I then finetuned our models on five real scientific tasks: finding and characterising faint tidal features, classifying JWST galaxies, detecting ringed galaxies, and (okay, slightly less real) galaxy morphology in Galaxy10 DECaLS.

We can do well at new tasks with just hundreds to thousands of labelled examples

For every new task, the galaxy-pretrained models did better than models pretrained only on ImageNet (31% better, on average). They were good enough to do useful science on every task.

Galaxy pretraining was most helpful when finetuning labels were scarce. This is exactly what Zoobot is for!

For new tasks, pretraining on galaxy images is more important than using big models

Bigger models did measurably better at the finetuning tasks, but the improvement was much smaller than from galaxy pretraining. A large ImageNet-trained model is much worse than a small galaxy-pretrained model, and a large galaxy-pretrained model only adds a little extra benefit.

That suggests that if you want good performance on galaxy images, you should focus on using a similar pretraining dataset rather than downloading the biggest possible model and hoping it works.

Where Next?

Alexander wept when there were no more worlds to conquer, and I weep now I’m out of human labels. Bigger models will require other techniques.

Self-supervised learning is an obvious choice. I and my collaborators have been experimenting with this for a couple of years (e.g. here, here). Scientific foundation models are attracting ever more interest and are still in their infancy in astronomy. I’m excited to see what we build together.

The other side of the coin is finetuning. We can now use the new labels Galaxy Zoo volunteers are creating to quickly build specialized models, including for difficult tasks like segmentation. Every label is now more valuable, not less. What new questions might we answer?

If you’d like to join in, reach out - mike.walmsley@dunlap.utoronto.ca. I’m also part of the deepskies and universeTBD open AI communities.


I’m grateful to Prof. Anna Scaife for encouraging me in building Zoobot, even when it meant spending more time writing code than papers. It was a gamble and I’m glad it’s paying off. I’m also grateful to the Dunlap Institute for continuing to support my work building these tools for the community and applying them to Euclid. Finally, I am, as ever, grateful to the Galaxy Zoo volunteers who make this all possible.

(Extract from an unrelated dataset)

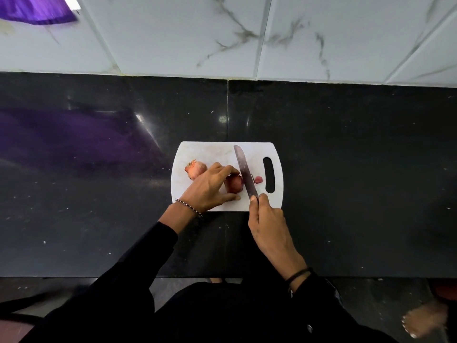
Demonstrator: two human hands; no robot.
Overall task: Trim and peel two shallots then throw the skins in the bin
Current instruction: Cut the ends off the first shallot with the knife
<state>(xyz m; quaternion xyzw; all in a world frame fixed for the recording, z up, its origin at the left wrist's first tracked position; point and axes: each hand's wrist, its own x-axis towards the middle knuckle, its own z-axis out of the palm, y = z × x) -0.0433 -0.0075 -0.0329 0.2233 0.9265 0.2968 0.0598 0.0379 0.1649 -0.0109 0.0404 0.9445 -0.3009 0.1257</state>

  1. In the first Zoobot paper, I studiously avoided using the phrase `foundation model’ because it was controversial at the time; some researchers felt it dangerously implied that AI models could be a solid foundation. Instead I just described what they are: “adaptable” models that “learn meaningful semantic representations of galaxies that are useful for new tasks on which the models were never trained”.

  2. With the possible exception of Daglit 2023, who recently trained a large CoAtNet-like model (~300M params) on Galaxy10 DECaLS (27k images) and hit about 94% top-1 accuracy. That’s much better than baselines with typical models, and about the same as another paper focused on using equivariance (and small models). I’m doubtful that the underlying Galaxy10 DECaLS labels are 94% accurate - but that’s a topic for another blog.